Print every line from the start of the data, and when you reach the line with "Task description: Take", include it and stop. Pictures are not part of the copy.
* * * * * * * * *
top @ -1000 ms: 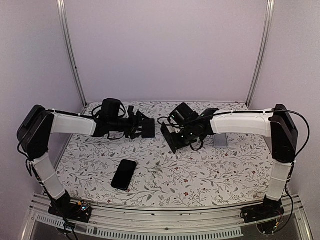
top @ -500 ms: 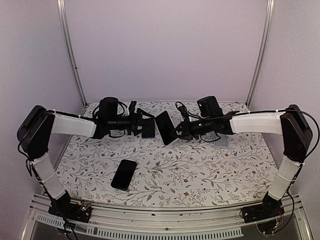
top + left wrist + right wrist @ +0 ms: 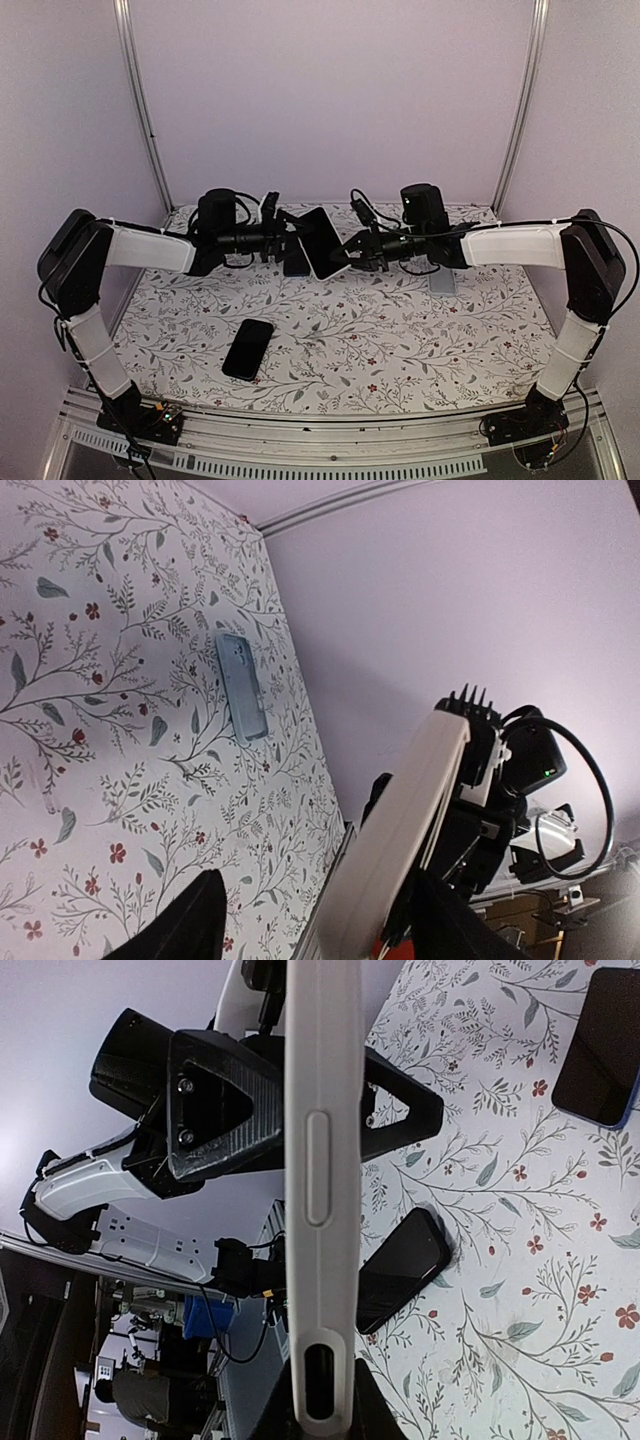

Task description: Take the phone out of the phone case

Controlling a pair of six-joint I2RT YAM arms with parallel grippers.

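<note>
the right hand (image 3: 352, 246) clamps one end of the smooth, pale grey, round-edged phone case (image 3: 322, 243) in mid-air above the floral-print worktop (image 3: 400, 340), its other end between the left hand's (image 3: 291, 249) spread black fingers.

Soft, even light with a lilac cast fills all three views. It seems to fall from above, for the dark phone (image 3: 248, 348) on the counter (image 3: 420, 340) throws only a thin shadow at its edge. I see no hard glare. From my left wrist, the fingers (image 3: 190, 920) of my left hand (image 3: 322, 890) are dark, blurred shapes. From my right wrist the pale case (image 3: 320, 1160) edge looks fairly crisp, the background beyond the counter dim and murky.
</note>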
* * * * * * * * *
• Written solution:
top @ -1000 ms: 
top @ -500 ms: 
top + left wrist + right wrist @ +0 ms: 

Task description: Take the phone out of the phone case

This finishes the answer to the exercise.